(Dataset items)
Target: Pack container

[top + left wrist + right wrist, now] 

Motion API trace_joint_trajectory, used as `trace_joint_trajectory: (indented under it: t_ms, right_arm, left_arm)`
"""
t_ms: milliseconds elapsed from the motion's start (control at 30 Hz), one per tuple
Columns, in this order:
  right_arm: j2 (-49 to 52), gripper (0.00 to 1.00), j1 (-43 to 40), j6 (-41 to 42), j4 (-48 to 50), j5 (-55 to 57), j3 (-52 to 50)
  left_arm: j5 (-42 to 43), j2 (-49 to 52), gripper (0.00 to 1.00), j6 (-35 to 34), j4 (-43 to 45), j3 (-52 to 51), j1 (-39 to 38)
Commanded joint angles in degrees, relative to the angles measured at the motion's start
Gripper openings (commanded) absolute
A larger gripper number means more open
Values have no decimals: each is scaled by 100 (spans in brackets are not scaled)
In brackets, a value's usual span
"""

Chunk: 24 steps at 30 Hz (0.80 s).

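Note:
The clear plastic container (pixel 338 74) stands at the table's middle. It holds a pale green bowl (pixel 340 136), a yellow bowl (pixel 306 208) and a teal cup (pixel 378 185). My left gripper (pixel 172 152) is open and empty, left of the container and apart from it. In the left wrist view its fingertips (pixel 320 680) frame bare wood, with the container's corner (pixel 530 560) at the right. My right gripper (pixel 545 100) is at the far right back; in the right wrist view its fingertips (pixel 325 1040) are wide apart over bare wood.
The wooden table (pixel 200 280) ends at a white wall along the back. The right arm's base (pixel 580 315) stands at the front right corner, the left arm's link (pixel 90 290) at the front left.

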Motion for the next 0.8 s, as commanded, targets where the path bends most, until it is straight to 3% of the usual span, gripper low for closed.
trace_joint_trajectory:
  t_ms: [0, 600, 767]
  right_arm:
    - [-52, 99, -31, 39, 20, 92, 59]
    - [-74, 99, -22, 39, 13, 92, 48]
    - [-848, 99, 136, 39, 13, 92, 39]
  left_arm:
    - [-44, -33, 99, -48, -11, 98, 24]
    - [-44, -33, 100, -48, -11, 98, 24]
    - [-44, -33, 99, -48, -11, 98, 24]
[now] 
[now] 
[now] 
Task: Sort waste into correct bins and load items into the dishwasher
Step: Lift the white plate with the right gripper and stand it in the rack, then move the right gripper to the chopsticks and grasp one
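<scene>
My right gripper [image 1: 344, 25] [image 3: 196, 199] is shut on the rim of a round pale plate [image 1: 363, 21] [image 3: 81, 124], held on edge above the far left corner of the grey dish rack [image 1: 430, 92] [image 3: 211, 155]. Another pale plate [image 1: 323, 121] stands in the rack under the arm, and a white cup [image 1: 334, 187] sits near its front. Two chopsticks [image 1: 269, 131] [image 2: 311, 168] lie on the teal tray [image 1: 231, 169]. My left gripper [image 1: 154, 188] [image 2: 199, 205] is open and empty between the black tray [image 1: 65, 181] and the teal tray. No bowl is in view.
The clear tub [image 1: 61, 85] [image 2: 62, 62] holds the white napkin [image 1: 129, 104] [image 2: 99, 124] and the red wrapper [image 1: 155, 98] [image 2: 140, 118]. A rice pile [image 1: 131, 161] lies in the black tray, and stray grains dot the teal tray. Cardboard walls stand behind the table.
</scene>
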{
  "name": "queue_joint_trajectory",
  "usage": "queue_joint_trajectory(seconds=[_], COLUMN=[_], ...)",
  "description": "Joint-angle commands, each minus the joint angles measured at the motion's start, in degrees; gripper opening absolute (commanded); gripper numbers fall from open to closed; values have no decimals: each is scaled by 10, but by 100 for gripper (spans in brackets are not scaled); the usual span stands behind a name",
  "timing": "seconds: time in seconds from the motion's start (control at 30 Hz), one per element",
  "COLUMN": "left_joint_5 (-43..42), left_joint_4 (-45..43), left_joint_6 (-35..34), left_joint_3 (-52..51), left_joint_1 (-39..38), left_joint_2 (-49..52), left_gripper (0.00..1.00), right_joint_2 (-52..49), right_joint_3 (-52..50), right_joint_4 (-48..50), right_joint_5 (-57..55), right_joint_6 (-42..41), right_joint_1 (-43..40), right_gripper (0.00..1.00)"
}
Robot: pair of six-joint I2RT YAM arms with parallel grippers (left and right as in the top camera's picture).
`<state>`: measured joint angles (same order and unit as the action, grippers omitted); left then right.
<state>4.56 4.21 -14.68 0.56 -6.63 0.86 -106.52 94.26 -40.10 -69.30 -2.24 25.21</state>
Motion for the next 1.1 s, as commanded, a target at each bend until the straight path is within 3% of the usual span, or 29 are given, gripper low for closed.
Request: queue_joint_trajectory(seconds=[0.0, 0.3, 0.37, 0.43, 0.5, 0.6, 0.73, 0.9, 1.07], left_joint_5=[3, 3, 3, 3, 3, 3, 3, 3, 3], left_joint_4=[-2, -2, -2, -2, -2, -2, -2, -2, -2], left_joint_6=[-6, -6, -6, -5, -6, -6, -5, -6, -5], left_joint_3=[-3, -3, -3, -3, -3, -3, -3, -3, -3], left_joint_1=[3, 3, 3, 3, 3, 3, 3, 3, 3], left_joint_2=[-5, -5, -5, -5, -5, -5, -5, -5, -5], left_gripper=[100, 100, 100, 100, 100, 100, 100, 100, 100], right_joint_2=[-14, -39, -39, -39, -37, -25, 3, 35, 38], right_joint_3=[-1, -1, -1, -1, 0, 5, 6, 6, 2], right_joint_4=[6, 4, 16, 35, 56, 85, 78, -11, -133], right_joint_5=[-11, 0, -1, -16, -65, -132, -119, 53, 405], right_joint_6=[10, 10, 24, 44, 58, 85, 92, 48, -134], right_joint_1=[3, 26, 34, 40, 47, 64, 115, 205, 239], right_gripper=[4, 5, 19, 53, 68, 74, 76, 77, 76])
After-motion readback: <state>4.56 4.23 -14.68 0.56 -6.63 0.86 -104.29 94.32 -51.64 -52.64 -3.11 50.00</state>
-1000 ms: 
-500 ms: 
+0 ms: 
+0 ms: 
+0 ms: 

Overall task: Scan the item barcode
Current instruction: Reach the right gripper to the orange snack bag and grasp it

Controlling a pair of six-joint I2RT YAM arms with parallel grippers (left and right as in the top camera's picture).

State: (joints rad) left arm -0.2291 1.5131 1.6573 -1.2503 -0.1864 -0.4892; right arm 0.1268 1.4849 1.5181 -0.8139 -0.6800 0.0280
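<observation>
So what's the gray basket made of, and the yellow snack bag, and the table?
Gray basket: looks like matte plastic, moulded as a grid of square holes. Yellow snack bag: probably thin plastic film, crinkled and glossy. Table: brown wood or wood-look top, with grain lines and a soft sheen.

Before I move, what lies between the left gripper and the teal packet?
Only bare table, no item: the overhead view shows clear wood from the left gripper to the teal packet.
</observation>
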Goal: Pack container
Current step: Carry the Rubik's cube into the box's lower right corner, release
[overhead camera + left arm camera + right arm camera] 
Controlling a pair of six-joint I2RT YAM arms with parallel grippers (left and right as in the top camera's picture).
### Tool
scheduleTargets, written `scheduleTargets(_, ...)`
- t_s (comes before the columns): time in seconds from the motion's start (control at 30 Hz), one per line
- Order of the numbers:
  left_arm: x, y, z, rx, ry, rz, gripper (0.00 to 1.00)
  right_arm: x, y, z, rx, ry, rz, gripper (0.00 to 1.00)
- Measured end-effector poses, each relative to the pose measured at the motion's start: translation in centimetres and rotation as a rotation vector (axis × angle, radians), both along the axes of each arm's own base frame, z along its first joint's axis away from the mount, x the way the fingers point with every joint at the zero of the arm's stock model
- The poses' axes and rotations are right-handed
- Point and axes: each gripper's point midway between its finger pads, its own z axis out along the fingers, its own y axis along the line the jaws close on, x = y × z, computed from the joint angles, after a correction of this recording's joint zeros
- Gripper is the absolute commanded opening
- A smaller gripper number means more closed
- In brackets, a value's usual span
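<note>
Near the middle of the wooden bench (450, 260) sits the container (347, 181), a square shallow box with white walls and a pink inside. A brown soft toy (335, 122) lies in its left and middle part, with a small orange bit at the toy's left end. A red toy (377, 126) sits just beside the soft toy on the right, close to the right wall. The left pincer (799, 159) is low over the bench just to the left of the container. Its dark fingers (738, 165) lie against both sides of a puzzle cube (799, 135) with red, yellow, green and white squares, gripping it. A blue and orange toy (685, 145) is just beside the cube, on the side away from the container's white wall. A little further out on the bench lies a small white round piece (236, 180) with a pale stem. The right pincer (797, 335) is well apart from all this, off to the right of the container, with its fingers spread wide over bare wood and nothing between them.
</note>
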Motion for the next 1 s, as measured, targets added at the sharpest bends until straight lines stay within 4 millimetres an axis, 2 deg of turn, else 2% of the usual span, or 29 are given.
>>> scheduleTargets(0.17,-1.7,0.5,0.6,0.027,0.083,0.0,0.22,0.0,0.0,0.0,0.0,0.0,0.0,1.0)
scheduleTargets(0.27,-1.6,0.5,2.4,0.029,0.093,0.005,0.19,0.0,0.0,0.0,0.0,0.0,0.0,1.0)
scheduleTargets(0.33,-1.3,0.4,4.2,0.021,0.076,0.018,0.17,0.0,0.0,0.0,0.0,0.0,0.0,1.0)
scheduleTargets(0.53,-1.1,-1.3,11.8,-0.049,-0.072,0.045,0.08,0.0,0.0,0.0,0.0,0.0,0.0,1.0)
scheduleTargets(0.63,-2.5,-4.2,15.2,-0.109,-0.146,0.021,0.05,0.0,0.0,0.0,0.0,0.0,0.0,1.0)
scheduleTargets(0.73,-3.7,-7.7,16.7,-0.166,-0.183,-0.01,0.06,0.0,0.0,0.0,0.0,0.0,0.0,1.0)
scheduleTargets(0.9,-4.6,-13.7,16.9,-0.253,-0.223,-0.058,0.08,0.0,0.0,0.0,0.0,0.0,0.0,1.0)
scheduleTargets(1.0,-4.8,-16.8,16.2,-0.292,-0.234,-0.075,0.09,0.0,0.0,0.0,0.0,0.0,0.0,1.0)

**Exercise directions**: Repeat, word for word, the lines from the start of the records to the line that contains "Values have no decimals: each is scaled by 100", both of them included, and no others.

**Response**:
Target: Pack container

[top + left wrist + right wrist, now] 

Motion API trace_joint_trajectory, used as `trace_joint_trajectory: (indented under it: t_ms, right_arm, left_arm)`
"""
t_ms: milliseconds elapsed from the motion's start (control at 30 Hz), one per tuple
Columns, in this order:
  right_arm: j2 (-49 to 52), gripper (0.00 to 1.00), j1 (-43 to 40), j6 (-41 to 42), j4 (-48 to 50), j5 (-55 to 57), j3 (-52 to 50)
  left_arm: j5 (-42 to 43), j2 (-49 to 52), gripper (0.00 to 1.00), j6 (-35 to 34), j4 (-43 to 45), j3 (-52 to 51), j1 (-39 to 38)
Commanded joint angles in degrees, relative to the angles measured at the motion's start
Gripper openings (commanded) absolute
A larger gripper number means more open
Values have no decimals: each is scaled by 100 (spans in brackets are not scaled)

Here the answer is complete.